Чтобы Рамсгейт был ужаснее Маргейта — даже на Рождество, — я не мог себе представить. Сел в поезд. А следующая станция — здравствуйте, приехали: Бродстерз. Прямо перст судьбы, ибо с озона я так оголодал, что выскочил из поезда и бегом, бегом — в «Накелл». К моему невыразимому отвращению и ужасу передо мной ставят индейку и сосиски. Умоляют согрешить — ну, хоть чуть. «Сэр, — убеждают, — уж на Рождество-то можно». «Нет, — воплю я что есть мочи, — мяса я не ем ни-ког-да!» — «Немного подливочки? Вам понравится». С трудом сдерживаясь, вежливо отказываюсь. Они не унимаются и приносят мне бесцветную- размазню: почечное сало, обжаренное в горящем бренди. Со всей доступной мне внятностью разъясняю, что между индейкой и почечным салом, как и между жженым бренди и спиртом, разница так мала, что ее как бы нет вовсе. Моя речь показалась им явно неубедительной. Здешнее население несомненно страдает умственной недостаточностью. Резкий воздух так стремительно пожирает их клетки, что торопить процесс размышлениями они не желают. Они вершат только восстановительную работу, то бишь едят, причем главным образом — коров».
Так прошла неделя, любой день которой мог принести читателям «Стар» извещение о смерти их музыкального критика. Успокоительное заявление появилось на газетной полосе 3 января 1890 года:
«На днях я обезумел от безделья и, встав на краю утеса, бросил последний взгляд на море и небеса, готовый кинуться головой вниз на далекие камни. Я прожил страшную неделю. Ездил в Кентербери посмотреть «топор», как это называет мальчишка в «Эдвине Друде»[66]
.Однако моя попытка как следует осмотреть здание из конца в конец была смята новомодным хором, в сравнении с которым извинительны и даже похвальны старания Коста улучшить Моцарта. Эх, что они — не могут оставить в покое несчастный «топор»? Я разгневанно устремился прочь и, прошагав миль восемнадцать, не меньше, попал, конечно, опять в Бродстерз.

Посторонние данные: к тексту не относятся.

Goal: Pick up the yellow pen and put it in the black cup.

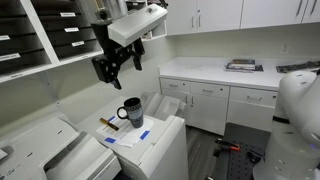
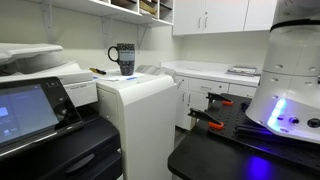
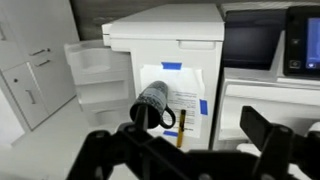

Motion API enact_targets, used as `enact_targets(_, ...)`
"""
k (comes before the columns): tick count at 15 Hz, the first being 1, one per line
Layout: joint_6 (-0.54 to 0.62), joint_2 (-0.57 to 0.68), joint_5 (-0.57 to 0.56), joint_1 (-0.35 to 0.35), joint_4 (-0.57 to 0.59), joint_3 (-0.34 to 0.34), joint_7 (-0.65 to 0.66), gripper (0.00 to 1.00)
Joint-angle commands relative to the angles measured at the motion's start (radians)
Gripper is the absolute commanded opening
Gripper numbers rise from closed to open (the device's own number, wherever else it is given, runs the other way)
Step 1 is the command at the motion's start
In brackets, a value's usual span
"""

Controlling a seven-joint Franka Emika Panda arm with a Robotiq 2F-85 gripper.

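The black cup (image 1: 131, 112) stands upright on a white cabinet-like machine (image 1: 160, 140), on a paper sheet held by blue tape. It also shows in an exterior view (image 2: 124, 58) and in the wrist view (image 3: 155, 103). The yellow pen (image 1: 108, 124) lies flat on the same top beside the cup. It also shows as a thin sliver in an exterior view (image 2: 97, 71) and in the wrist view (image 3: 181, 128). My gripper (image 1: 115, 66) hangs open and empty well above the cup and pen. In the wrist view its fingers (image 3: 195, 142) frame the pen.
A large copier (image 1: 55, 155) stands next to the white machine. Wall shelves (image 1: 40, 40) are behind the arm. A counter with cabinets (image 1: 220, 85) runs along the far wall. A dark bench with orange-handled tools (image 2: 215, 120) lies near the robot base (image 2: 285, 90).
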Motion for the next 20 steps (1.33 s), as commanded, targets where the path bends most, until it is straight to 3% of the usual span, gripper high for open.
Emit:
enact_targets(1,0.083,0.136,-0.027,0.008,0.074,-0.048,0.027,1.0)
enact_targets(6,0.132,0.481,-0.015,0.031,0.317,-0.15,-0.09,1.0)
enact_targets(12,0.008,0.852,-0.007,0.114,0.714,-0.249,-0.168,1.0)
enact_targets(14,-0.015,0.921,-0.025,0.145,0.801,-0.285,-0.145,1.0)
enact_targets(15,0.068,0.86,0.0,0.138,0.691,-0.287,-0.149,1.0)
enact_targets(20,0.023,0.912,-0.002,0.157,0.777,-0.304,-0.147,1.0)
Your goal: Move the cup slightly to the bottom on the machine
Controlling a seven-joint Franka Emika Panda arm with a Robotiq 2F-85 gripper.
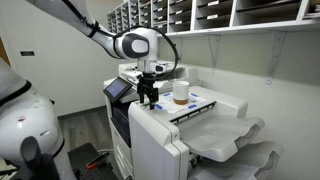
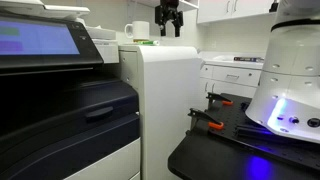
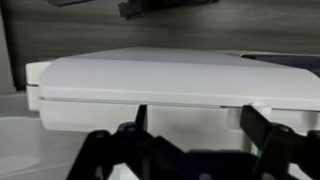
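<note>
**A:** Where is the cup (image 1: 181, 92)?

**B:** Upright on the flat top of the machine (image 1: 150, 145), just beside the blue stickers (image 1: 203, 100).

**A:** And the hand (image 1: 150, 97)?

**B:** It hangs low over the top, left of the cup in an exterior view. It is near the cup but not touching it. In the wrist view its fingers (image 3: 98, 152) stand apart with nothing between them, and only the white lid shows ahead.

**A:** So how much is done?

**B:** By my reading, nothing of the move itself, since the cup is not gripped. What is left is to bring the hand around the cup, close on it, shift it a little, which I take to mean toward the near edge, and let go.

**A:** So 1 short shift, then?

**B:** I judge so.
</note>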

Побывал и в Рамсгейте — смотрел мелодраму, но на одиннадцатом убийстве ушел: моя мораль стала сдавать при столь близком знакомстве с преступлением. Вконец отчаявшись, забрел на маяк — может, занятие себе какое подыщу. Осветитель-чародей постоянно жил на маяке. Умный, общительный, уж с ним-то я отвел душу. Он рассказал, что Тринити-хауз[67]
принимает в смотрители маяков только молодежь, ибо люди, повидавшие жизнь, едва ли посвятят себя такой нудной работе. «Сидя в доме на скале, — рассказывал мне смотритель, — я уж вообразил себе, будто сам я да моя голова — вот все, что и осталось живого в этом мире…»«Топор», маяк, мелодрама — после всего этого кроме самоубийства, как я докладывал, мне ничего другого не оставалось. А не захотел я бросаться со скалы! Я только что прочитал в «Инглиш Иллюстрэйтэд Мэгэзин» продолжение статьи м-ра Уолтера Безанта о «Кукольном доме» Ибсена и подумал, что, убей я себя, — все скажут: поделом злодею — зачем уважал Ибсена больше, чем Уолтера Безанта?! И потом, после такой постановки Уолтер должен искать здесь смерти, а не я. Но все же на душе была такая гадость, что вам, пожалуй, уже не читать этих строк, если бы мне не пришла мысль, как обмануть время. Я подумал — дам-ка телеграмму в Лондон: «Прошу какую-нибудь музыку на рецензию». У рецензии есть одно преимущество перед убийством: чем самому умирать, пусть лучше другие отправляются на тот свет по вашей воле. Мое курортное настроение высказалось в пользу последнего решения.
Я немедленно телеграфировал в Лондон, и в положенный срок почтовая служба приехала с музыкой. О как я набросился на эти романсы!.. Разумеется, с будущей недели я вольная птица: меня уволили».